La protéine Crispr-Cas9, "ciseau à ADN" capable de corriger les mutations génétiques, a été accueillie comme une révolution scientifique. Mais d'après une nouvelle étude, elle provoquerait des mutations de l'ADN à distance de la portion corrigée, aux conséquences potentiellement graves.
La technique expérimentale Crispr-Cas9, utilisée pour modifier des gènes défectueux et sur laquelle la médecine fonde de grands espoirs, est moins précise que ce qu'on pensait et cause des mutations inattendues, selon une étude parue lundi 16 juillet 2018. Ces ciseaux génétiques ont provoqué des mutations "importantes" et "fréquentes" lors d'expériences menées sur des souris et des cellules humaines dans le cadre de l'étude, publiée dans la revue Nature Biotechnology.

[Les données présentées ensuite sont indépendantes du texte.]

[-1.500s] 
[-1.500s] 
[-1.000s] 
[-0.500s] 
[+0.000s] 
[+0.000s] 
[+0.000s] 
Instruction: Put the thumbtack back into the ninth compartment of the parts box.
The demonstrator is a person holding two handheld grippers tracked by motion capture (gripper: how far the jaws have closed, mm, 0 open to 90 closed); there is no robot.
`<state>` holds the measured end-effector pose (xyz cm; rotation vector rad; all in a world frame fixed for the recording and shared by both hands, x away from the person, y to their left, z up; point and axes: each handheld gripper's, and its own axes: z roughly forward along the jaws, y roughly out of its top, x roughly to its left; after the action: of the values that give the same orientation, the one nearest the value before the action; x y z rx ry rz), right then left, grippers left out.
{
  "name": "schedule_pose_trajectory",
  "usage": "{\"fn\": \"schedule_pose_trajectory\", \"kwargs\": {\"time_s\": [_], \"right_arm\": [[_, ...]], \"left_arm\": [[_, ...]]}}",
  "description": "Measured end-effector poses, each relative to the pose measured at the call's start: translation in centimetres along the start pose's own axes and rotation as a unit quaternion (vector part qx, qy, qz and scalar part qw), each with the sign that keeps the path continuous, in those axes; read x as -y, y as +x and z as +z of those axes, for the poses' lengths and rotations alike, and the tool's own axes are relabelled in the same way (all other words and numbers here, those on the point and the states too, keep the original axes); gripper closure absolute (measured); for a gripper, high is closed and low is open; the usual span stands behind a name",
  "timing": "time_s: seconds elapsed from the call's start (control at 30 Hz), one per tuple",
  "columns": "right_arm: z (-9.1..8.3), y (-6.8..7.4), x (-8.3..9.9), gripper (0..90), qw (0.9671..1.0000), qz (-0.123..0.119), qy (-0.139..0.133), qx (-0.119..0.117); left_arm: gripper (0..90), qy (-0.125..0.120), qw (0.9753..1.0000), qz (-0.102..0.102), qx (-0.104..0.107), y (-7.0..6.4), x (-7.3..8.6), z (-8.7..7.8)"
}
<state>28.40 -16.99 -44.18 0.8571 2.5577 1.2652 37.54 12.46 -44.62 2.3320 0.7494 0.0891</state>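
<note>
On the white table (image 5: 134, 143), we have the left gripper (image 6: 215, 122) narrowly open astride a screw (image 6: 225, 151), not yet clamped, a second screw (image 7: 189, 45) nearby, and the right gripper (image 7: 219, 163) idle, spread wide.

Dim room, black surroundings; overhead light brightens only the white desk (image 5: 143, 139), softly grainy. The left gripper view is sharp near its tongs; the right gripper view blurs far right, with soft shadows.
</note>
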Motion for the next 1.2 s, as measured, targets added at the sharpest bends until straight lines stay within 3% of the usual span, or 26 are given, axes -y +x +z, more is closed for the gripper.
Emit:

CRISPR-CAS9. Crispr-Cas9 est une découverte majeure dévoilée en 2012, attribuée à un duo féminin franco-américain, Emmanuelle Charpentier et Jennifer Doudna, et fréquemment citée pour l'attribution du prix Nobel. Il s'agit d'une protéine bactérienne qui lui sert de système immunitaire rudimentaire. Elle a en effet pour principale caractéristique de pouvoir reconnaitre et couper une séquence d'ADN particulière. Modifiée par les chercheurs pour qu'elle reconnaisse la séquence de leur choix, Crispr-Cas9 peut ainsi potentiellement corriger des mutations et devenir le pivot de thérapies géniques pour traiter de nombreuses maladies génétiques.Des mutations restées jusque-là non détectées car trop éloignées du site modifié
Des travaux précédents concluaient que les mutations imprévues au niveau de la portion d'ADN éditée par Crispr-Cas9 restaient rares, expliquent les auteurs de la nouvelle publication. "En conséquence, Crispr-Cas9 a été supposé être raisonnablement précis et les premiers essais cliniques approuvés utilisant des cellules ainsi modifiées sont en cours", écrivent-ils. Cependant, les analyses faites "dans la plupart de ces études" portaient sur des régions courtes "autour des sites cibles potentielles", ce qui "limitait la portée de l'évaluation". Ils posèrent donc l'hypothèse que ces études "pourraient avoir raté une proportion substantielle" d'erreurs générées à distance par Crispr-Cas9.Pour approfondir cette question, les chercheurs ont mené une étude systématique complète sur des cellules humaines et de souris. Ils découvrent alors effectivement que Crispr-Cas9 provoquait fréquemment des mutations étendues, mais à une plus grande distance du site cible. Certains de ces changements étaient de fait trop éloignés du site cible pour être observés avec des méthodes standards. Ont ainsi été constatés de grands réarrangements génétiques tels que des délétions et insertions indésirables de portions d'ADN. Ce type de modifications pourrait conduire à l'activation ou à la désactivation de gènes importants, et entraîner des conséquences potentiellement lourdes. Les changements involontaires causés dans l'ADN par cette technique "ont été largement sous-estimés jusqu'à maintenant", a déclaré dans un communiqué Allan Bradley, du Wellcome Sanger Institute en Angleterre, où l'étude a été menée.
Les recherches doivent se poursuivre
"Envisager d'utiliser cette technique en thérapie génique doit s'accompagner de beaucoup de précautions, en surveillant les éventuels effets négatifs", a-t-il poursuivi. "Cette étude souligne qu'en matière d'édition du génome, il est essentiel de vérifier que les modifications qui interviennent sont celles et seulement celles qu'on a voulu provoquer. Cela a toujours été une évidence", a commenté un chercheur qui n'a pas participé à l'étude, Robin Lovell-Badge, du Francis Crick Institute de Londres. Pour autant, "ces résultats ne justifient pas qu'on panique ou qu'on perde la foi dans ces techniques", a-t-il poursuivi. L'ensemble des chercheurs insiste sur le fait qu'il est nécessaire de poursuivre les recherches sur Crispr-Cas9 avant toute application clinique.IMMUNISATION. De 65 à 79% de la population serait immunisée contre la protéine Crispr-Cas9, selon une étude encore pré-publiée (encore non revue par un comité de lecture) de janvier 2018. Et 46% de la population possèderait aussi des globules blancs spécifiquement dirigés contre ces protéines. "Une solution possible est de développer un système Cas9 à partir de bactéries qui ne colonisent pas ou n'infectent pas les humains", expliquait un des auteurs, Matthew Porteus, hématologue en pédiatrie à l'Université de Stanford en Californie.